Sift the listing for lines that hold the string "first" and pull them out.

□ □ □ □ □

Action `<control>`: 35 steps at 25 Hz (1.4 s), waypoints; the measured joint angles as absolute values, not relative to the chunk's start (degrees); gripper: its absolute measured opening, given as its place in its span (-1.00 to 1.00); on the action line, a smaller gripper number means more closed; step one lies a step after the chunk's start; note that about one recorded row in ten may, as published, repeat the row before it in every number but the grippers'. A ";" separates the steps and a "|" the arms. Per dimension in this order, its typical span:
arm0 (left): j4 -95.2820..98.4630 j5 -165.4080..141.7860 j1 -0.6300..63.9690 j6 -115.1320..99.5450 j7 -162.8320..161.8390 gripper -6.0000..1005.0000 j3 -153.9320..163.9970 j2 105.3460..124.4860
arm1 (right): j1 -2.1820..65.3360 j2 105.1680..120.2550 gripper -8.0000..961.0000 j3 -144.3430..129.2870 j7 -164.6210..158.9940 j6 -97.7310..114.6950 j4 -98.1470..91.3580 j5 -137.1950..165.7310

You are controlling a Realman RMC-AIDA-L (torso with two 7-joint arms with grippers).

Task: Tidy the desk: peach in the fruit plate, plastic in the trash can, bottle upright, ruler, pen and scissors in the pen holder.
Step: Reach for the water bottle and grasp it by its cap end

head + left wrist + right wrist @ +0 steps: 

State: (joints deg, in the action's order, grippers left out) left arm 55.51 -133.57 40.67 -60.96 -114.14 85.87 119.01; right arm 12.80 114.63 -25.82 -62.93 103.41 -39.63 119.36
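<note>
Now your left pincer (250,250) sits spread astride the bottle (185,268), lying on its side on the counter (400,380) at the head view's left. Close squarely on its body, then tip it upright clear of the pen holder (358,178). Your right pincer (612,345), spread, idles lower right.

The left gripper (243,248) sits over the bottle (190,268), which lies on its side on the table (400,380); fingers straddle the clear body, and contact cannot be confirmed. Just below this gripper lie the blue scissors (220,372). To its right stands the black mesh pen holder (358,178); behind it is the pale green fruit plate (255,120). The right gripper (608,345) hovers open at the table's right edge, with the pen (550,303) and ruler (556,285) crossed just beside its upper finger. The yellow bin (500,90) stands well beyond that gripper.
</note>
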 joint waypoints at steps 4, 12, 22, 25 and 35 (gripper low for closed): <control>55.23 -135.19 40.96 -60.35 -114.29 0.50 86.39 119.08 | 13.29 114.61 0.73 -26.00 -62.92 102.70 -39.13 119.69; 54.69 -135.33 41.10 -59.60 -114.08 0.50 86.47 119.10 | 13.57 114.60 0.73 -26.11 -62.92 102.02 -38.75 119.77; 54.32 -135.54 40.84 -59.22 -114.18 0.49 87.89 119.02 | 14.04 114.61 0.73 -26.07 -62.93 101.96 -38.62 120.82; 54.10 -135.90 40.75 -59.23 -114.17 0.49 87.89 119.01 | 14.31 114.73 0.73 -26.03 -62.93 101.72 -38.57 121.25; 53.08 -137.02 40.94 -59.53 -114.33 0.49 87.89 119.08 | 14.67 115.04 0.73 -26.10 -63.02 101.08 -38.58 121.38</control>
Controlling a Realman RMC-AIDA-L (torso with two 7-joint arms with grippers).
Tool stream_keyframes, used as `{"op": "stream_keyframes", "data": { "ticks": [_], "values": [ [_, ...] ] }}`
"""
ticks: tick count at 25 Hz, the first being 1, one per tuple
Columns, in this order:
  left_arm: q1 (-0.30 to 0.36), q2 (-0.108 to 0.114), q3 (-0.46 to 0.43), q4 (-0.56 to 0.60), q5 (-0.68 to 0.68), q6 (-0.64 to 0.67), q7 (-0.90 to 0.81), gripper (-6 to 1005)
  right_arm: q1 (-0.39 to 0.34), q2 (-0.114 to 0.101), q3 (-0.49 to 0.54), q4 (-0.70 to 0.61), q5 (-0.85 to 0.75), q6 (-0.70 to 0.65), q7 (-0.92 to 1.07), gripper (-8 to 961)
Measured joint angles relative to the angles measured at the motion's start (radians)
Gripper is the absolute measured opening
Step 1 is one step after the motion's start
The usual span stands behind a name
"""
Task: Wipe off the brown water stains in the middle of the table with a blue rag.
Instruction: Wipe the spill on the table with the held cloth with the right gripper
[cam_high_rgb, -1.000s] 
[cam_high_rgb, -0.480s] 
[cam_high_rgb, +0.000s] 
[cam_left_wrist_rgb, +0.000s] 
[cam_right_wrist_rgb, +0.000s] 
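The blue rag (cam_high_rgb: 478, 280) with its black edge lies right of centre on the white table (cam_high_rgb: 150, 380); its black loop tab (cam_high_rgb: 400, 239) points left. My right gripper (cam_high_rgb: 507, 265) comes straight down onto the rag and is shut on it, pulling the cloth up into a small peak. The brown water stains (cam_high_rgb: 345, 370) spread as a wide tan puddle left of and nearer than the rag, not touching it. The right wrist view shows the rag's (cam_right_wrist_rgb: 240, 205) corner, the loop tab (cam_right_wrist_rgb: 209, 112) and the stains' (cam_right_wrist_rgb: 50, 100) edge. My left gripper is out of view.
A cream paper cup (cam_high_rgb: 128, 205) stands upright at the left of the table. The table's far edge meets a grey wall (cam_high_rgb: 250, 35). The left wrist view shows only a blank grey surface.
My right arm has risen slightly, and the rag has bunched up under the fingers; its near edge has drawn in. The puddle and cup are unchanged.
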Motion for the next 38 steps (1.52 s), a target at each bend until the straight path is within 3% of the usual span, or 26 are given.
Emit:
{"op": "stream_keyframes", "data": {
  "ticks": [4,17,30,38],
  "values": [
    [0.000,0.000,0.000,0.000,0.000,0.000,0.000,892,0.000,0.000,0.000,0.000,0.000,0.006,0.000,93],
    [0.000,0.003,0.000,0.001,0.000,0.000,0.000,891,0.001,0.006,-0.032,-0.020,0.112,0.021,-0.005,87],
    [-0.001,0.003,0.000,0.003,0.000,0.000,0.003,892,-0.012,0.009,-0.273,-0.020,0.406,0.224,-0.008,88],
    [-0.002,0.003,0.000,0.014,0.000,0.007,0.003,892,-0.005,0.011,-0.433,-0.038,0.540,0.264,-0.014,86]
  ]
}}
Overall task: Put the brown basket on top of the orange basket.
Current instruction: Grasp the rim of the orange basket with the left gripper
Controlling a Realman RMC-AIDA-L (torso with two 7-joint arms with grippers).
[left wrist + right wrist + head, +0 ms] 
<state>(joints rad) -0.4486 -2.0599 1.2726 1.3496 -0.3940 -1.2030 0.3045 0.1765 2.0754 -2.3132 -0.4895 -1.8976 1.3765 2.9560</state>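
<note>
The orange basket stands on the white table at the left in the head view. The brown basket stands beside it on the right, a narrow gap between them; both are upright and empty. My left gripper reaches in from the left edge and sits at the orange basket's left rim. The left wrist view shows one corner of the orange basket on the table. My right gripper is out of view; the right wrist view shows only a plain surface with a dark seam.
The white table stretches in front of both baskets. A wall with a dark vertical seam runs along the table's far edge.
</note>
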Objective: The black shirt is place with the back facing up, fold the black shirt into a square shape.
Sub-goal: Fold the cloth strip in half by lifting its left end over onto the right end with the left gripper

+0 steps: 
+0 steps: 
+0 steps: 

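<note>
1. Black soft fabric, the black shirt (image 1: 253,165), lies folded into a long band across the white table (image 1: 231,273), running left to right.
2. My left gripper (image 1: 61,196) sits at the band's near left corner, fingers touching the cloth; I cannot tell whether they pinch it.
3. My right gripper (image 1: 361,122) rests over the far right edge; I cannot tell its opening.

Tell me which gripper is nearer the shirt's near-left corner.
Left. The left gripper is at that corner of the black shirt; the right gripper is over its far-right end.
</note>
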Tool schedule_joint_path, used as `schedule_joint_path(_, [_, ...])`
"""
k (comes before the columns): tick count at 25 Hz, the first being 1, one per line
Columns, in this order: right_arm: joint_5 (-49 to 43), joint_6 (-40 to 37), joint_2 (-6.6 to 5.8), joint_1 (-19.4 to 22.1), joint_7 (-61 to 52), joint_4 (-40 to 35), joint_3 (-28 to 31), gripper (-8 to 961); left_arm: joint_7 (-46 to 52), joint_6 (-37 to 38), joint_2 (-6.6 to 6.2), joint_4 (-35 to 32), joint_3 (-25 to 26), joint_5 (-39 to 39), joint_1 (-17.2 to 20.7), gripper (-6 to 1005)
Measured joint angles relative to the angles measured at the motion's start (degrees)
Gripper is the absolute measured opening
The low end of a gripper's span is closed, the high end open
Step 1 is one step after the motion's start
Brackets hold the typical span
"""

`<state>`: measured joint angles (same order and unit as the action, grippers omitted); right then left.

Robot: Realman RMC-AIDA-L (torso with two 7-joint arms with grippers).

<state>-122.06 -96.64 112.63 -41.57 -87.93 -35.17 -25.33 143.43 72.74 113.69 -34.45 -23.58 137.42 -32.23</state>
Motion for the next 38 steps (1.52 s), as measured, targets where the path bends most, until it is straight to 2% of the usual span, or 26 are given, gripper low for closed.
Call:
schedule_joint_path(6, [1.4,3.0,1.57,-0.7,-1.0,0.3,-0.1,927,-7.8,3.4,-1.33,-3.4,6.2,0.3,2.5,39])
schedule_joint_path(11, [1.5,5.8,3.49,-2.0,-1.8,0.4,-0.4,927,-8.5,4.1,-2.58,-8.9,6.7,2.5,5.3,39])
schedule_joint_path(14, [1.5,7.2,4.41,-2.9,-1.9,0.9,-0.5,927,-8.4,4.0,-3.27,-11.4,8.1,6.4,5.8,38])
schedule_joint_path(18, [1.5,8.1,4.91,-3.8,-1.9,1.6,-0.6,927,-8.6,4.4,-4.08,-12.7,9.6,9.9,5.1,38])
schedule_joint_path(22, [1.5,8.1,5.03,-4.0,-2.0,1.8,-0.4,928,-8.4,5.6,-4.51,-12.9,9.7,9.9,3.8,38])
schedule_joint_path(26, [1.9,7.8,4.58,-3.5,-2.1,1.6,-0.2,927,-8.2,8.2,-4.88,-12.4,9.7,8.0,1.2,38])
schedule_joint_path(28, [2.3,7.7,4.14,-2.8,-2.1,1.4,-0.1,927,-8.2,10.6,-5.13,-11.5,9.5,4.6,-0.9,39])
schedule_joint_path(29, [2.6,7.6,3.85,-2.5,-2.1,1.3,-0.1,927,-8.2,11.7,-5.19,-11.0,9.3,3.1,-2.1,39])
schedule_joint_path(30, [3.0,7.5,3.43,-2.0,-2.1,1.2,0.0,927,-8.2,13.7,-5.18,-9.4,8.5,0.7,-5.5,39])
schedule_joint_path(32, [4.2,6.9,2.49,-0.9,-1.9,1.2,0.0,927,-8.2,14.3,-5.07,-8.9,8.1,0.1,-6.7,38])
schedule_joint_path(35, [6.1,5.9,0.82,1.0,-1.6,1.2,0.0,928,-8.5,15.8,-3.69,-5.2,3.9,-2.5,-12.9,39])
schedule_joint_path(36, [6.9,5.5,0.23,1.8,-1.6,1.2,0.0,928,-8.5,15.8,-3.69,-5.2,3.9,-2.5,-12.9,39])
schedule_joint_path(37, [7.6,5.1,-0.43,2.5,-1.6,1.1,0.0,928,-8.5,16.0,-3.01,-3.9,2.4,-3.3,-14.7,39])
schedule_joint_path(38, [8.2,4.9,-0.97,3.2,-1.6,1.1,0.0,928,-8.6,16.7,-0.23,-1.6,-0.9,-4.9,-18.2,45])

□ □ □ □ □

» **Task response**
ticks: tick count at 25 Hz, the first being 1, one per tuple
k (comes before the columns): tick count at 25 Hz, the first being 1, one per line

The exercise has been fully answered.